Segment Open

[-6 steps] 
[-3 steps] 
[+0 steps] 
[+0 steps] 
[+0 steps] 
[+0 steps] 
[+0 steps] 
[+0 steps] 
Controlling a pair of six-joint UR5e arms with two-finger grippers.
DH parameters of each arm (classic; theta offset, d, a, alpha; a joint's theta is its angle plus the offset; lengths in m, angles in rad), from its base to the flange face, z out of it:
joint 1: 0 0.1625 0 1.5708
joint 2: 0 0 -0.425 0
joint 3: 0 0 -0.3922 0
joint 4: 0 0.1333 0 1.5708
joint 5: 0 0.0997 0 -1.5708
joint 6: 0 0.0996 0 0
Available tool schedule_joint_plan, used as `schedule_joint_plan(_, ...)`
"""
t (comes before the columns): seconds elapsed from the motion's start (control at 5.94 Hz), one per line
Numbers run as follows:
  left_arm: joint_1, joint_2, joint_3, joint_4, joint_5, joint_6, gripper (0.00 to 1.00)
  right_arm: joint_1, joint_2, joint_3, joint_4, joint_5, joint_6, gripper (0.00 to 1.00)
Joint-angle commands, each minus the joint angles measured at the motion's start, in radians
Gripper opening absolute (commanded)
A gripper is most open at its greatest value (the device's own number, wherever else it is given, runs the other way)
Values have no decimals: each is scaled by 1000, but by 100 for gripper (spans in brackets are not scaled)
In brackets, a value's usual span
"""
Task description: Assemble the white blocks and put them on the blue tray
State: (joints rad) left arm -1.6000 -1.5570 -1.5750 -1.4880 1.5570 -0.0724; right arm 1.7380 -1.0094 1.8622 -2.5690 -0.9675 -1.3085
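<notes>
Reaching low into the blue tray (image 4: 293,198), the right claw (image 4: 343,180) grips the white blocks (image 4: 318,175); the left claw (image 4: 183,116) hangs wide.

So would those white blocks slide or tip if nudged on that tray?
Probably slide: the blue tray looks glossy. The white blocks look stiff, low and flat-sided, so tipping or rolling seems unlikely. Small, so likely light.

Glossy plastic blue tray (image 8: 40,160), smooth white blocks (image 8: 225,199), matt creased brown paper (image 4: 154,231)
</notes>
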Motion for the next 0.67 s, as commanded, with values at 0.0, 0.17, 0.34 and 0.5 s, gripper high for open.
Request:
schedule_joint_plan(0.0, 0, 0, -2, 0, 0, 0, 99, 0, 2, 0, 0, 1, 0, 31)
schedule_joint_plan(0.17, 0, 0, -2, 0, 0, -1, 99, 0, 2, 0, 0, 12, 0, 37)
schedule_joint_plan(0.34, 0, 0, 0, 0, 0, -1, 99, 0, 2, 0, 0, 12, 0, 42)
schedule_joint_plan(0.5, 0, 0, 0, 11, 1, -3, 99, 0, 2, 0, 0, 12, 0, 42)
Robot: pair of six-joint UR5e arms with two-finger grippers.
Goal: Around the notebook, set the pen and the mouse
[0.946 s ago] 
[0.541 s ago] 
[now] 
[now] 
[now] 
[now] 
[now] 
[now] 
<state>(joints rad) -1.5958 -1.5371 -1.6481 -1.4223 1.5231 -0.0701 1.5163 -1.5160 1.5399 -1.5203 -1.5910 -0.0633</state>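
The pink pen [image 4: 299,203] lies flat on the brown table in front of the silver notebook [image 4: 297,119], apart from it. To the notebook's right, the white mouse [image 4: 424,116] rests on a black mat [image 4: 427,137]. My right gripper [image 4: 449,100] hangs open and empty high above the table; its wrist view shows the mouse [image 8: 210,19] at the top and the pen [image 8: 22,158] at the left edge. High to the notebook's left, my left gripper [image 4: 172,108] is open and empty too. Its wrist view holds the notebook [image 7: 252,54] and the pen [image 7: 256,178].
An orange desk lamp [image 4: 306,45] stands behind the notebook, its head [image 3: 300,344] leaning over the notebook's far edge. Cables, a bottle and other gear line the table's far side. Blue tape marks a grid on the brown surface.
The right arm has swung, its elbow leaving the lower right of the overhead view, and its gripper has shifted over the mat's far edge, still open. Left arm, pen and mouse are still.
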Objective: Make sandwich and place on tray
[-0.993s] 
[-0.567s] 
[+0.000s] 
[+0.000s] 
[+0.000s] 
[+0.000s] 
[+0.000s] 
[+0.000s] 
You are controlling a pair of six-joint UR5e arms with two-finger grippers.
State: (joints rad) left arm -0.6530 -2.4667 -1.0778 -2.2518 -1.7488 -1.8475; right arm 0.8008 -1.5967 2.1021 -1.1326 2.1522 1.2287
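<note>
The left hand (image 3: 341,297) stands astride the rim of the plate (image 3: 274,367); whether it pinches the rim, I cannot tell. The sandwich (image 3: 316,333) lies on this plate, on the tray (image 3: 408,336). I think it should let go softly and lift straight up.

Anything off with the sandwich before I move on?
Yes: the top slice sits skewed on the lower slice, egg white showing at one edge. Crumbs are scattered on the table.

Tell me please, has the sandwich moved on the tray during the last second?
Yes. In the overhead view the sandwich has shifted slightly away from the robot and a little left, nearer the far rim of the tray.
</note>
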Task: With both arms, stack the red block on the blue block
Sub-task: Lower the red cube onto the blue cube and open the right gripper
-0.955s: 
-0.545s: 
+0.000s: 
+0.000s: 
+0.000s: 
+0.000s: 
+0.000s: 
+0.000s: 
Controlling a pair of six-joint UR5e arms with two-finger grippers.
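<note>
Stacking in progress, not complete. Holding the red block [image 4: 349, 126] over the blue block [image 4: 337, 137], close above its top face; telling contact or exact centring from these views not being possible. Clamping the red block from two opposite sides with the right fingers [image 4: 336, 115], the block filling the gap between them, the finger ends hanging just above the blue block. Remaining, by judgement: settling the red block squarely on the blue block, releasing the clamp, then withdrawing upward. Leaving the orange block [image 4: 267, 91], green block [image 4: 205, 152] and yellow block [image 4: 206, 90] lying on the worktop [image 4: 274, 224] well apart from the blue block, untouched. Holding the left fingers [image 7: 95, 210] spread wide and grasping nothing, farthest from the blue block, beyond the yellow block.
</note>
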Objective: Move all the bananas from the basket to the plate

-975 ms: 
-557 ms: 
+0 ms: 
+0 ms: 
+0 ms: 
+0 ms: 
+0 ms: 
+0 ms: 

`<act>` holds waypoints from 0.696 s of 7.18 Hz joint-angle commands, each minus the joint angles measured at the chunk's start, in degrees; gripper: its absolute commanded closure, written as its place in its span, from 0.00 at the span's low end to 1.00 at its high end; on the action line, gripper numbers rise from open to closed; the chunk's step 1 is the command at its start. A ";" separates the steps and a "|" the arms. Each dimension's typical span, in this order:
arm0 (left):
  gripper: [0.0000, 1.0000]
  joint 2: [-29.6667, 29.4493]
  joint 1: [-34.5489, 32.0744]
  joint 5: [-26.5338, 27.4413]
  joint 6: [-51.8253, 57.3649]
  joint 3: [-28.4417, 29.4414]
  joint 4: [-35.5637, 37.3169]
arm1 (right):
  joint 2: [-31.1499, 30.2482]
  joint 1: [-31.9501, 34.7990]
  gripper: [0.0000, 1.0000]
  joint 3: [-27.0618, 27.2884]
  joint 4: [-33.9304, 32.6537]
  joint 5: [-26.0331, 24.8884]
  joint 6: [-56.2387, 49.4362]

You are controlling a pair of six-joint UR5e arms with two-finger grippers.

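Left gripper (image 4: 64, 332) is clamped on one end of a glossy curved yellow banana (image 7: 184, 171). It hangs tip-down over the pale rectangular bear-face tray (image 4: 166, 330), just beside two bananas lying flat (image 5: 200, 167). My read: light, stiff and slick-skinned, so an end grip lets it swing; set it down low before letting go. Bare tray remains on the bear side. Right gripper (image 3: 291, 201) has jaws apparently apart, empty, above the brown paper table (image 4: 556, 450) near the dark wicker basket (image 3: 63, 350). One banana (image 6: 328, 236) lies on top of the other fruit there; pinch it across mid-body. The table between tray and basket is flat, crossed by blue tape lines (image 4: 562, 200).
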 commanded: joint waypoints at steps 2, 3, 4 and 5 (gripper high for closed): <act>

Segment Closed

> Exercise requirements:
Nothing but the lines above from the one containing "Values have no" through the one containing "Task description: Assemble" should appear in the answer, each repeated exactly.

> Reply:
Values have no decimals: each is scaled by 1000, but by 100 for gripper (spans in brackets are not scaled)
In brackets, a value's usual span
"""
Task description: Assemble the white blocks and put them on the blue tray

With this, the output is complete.